The Wilds is the largest endangered species preserve in North America. That in itself is a remarkable story, but the story of that place in eastern Ohio goes so much deeper.
Before its 10,000 acres became home to herds of rhinos, giraffes, and many other species, it was roamed by the world’s largest coal shovel, which stripped the land to unearth coal to operate electricity generating plants in the American Electric Power system. And before that, it was farmland and woods.
The 10,000 Acres documentary, directed by Doug Swift, a filmmaker and writer, and professor of Journalism and
English at Denison University, includes numerous written stories, photos and immersive short documentary films that show what it is like to work at The Wilds and manage the animals living on and reproducing at the facility.
The latest in a series of premier events will be held at 7 p.m. Wednesday, Nov. 16, at the Twin City Opera House in McConnelsville, southeast of Zanesville in Morgan County. Two premiere events, free and open to the public, were held to correspond with the online publication of the documentary in November: The first was held on Oct. 27 before a packed auditorium in the Boyd Science Center at Muskingum University in New Concord, and the latest was on Nov. 1 in Slayter Auditorium at Denison University in Granville.

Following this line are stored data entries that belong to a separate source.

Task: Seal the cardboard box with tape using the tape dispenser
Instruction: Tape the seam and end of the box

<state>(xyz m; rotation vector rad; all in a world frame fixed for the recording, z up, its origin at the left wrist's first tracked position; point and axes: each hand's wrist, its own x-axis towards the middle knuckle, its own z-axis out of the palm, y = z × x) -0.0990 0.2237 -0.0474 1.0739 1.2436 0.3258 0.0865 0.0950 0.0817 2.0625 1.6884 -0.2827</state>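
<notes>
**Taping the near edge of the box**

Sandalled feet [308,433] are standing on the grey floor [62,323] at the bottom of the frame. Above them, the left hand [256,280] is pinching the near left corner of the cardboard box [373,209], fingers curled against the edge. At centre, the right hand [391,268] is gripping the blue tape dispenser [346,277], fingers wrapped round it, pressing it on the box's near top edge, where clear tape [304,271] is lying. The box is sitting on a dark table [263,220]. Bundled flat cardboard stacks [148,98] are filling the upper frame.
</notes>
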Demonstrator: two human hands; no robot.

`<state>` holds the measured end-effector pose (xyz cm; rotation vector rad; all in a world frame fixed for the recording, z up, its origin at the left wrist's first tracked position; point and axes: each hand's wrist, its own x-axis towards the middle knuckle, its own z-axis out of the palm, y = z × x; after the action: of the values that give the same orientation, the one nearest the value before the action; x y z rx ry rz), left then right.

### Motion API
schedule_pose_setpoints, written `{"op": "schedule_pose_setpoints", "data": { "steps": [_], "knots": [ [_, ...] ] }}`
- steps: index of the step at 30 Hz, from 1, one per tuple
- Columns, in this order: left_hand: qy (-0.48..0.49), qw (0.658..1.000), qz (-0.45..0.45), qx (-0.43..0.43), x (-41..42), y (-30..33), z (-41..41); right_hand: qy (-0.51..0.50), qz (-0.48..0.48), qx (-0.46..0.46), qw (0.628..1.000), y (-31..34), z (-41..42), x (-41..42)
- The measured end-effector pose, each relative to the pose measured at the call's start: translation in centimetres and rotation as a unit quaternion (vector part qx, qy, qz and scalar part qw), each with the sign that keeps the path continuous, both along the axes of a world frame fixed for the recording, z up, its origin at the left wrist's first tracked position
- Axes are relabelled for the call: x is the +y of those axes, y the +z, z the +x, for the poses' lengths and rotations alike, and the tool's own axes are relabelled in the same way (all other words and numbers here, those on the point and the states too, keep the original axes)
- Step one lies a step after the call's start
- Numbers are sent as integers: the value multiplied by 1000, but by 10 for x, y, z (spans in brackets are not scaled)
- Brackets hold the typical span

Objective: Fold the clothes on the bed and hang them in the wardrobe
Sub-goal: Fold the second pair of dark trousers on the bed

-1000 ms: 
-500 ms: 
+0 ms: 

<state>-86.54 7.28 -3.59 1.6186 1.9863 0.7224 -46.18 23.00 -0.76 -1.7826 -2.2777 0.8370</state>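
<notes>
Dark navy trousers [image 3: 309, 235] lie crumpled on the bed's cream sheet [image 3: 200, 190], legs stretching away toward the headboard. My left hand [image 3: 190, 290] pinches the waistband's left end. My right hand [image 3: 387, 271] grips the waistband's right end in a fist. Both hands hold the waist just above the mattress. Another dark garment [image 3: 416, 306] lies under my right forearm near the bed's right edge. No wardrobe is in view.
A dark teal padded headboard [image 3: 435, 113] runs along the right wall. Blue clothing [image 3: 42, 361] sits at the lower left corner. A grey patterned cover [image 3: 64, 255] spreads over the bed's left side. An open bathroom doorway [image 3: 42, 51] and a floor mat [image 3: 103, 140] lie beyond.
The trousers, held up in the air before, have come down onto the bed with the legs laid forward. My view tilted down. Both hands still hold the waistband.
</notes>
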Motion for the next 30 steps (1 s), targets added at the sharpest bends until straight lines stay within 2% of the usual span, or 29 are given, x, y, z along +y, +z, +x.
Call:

The project also tells the story about mining for coal on the land, and the operation of the Big Muskie, the largest dragline ever built. It tells the story of the farming community that existed before the mining. And it traces the origins of this community back to pioneer days.

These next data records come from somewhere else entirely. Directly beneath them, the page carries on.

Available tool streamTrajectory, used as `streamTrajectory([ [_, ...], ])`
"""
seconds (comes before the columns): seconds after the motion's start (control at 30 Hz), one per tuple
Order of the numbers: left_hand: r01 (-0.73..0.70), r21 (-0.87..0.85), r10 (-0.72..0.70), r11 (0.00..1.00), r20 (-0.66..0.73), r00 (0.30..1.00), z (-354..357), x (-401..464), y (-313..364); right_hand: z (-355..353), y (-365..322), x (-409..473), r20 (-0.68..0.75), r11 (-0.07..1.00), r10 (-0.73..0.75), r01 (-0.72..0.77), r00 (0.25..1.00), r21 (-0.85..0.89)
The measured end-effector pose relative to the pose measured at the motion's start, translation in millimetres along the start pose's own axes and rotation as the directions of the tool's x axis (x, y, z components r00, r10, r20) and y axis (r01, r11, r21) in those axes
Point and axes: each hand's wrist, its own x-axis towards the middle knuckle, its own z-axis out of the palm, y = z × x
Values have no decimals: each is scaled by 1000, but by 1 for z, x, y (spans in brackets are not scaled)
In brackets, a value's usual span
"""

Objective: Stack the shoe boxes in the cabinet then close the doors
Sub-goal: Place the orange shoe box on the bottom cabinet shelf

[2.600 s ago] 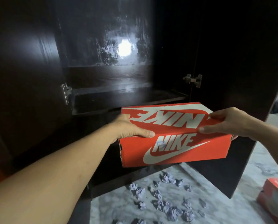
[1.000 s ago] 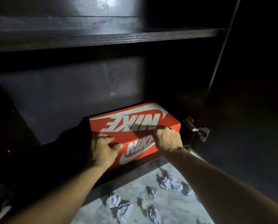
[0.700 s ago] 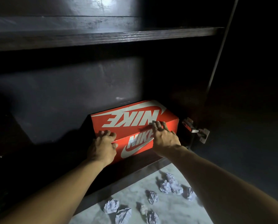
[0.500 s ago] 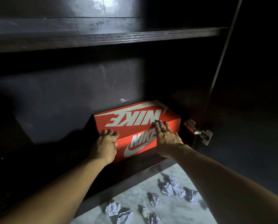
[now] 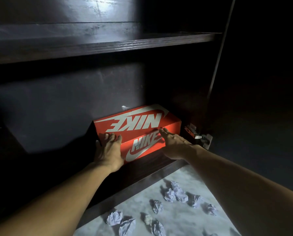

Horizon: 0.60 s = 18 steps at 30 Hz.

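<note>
An orange shoe box (image 5: 139, 122) with white lettering rests on the bottom board of the dark cabinet (image 5: 60, 103), toward its right side. My left hand (image 5: 109, 149) lies flat against the box's front left corner, fingers spread. My right hand (image 5: 173, 143) lies flat against the front right edge, fingers stretched out over the lid's rim. Neither hand grips the box. The right cabinet door (image 5: 261, 82) stands open, with a metal hinge (image 5: 199, 136) beside the box.
A dark shelf (image 5: 108, 43) runs across above the box. Several crumpled paper balls (image 5: 176, 193) lie on the pale marble floor (image 5: 176, 220) in front of the cabinet's base edge. The cabinet's left part is in deep shadow.
The box went from being held in the air down onto the bottom board and slid deeper and to the right. My hands let go of it and now press flat against its front.
</note>
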Motion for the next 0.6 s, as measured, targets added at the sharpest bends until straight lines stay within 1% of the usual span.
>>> streamTrajectory([
  [0.03,-29,-30,28,999,-22,999,0,-2,5,-2,3,-7,-20,1000,-8,8,1000,11],
  [0.1,-92,-133,94,987,7,996,-8,-12,20,-12,7,-26,-63,999,-6,9,998,37],
  [0.17,-150,-217,168,965,64,984,-19,-23,37,-23,15,-45,-63,999,9,-7,998,32],
  [0.23,-198,-245,242,949,167,956,-31,-34,58,-36,22,-71,-54,998,16,-12,998,68],
  [0.27,-217,-251,278,944,244,929,-39,-40,70,-42,27,-84,-48,996,22,-17,999,85],
  [0.33,-276,-225,346,934,394,852,-56,-54,96,-54,33,-112,-22,996,36,-34,999,85],
  [0.4,-383,-152,404,911,511,759,-70,-69,125,-63,47,-142,0,997,51,-50,999,66],
  [0.5,-511,-83,444,856,625,642,-84,-93,166,-71,66,-186,58,999,47,-47,997,10],
  [0.6,-612,-83,477,787,711,517,-88,-115,206,-76,88,-231,115,995,84,-77,990,-62],
])
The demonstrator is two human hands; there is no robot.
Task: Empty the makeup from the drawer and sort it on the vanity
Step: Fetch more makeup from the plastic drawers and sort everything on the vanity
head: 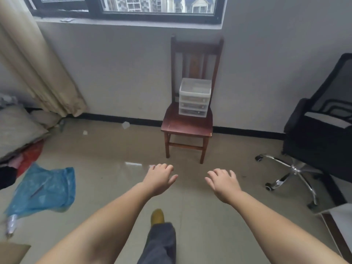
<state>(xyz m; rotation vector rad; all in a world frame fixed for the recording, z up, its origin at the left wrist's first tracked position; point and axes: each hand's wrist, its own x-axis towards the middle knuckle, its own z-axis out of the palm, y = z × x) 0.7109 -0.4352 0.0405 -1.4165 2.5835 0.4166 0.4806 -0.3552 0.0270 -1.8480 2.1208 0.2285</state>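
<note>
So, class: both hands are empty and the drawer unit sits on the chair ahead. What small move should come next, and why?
Probably step closer to the wooden chair. The drawer unit stands on its seat with all drawers shut, and the left hand and right hand hang open, well short of it.

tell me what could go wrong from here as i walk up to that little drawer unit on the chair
1. The blue plastic bag and paper scraps lie on the glossy floor; stepping on them could cause a slip.
2. The drawer unit sits unsecured on the wooden chair; pulling a drawer one-handed could drag it forward. Both the left hand and right hand are free to steady it.
</note>
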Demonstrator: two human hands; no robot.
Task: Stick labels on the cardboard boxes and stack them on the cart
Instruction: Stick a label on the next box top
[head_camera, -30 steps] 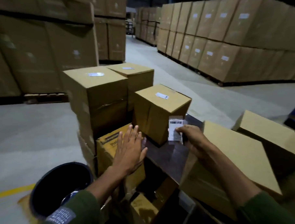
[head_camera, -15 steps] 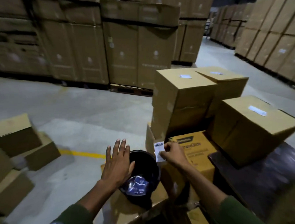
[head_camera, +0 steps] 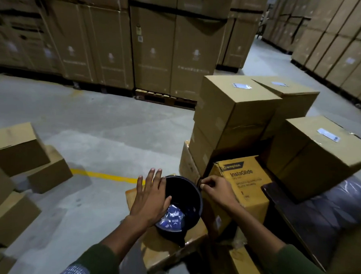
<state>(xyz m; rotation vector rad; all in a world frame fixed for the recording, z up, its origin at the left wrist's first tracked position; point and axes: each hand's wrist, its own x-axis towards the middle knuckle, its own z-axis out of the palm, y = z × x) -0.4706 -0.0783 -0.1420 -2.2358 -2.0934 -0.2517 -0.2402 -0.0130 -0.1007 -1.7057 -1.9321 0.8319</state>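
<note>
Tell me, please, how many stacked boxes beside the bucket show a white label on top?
3: the tall front box, the box behind it, and the lower right box. Others may be hidden.

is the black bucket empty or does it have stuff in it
Not empty: the black bucket stands upright and open-topped, with crumpled blue and white scraps lying at its bottom.

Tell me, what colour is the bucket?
Black bucket, seen in the head view.

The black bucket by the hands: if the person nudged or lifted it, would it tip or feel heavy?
The black bucket probably feels light: only small blue-and-white scraps lie in its bottom. It may tip or slide if nudged, since it sits tilted on a slanted flat cardboard sheet. Its wall looks rigid, so it should hold shape when lifted.
</note>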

It tells the story of the Lett Settlement, a mixed-race community that thrived in the region before the Civil War, even though they had to sue for rights to education and voting. And we learn the history of Indigenous Americans, including mound builders, who lived on these 10,000 acres thousands of years ago.
All the short documentary films are scored by West Virginia composer Matt Jackfert. Some historical films are animated with paintings by Zanesville artist Mary Ann Bucci.
Major funders for the project are the Ohio Humanities Council, the Ohio Arts Council, and Denison University.
Premiere events are open and free to the public. The director will guide the audience through the website for those who are new to interactive documentaries. Several of the short films will be shown, and refreshments will be served.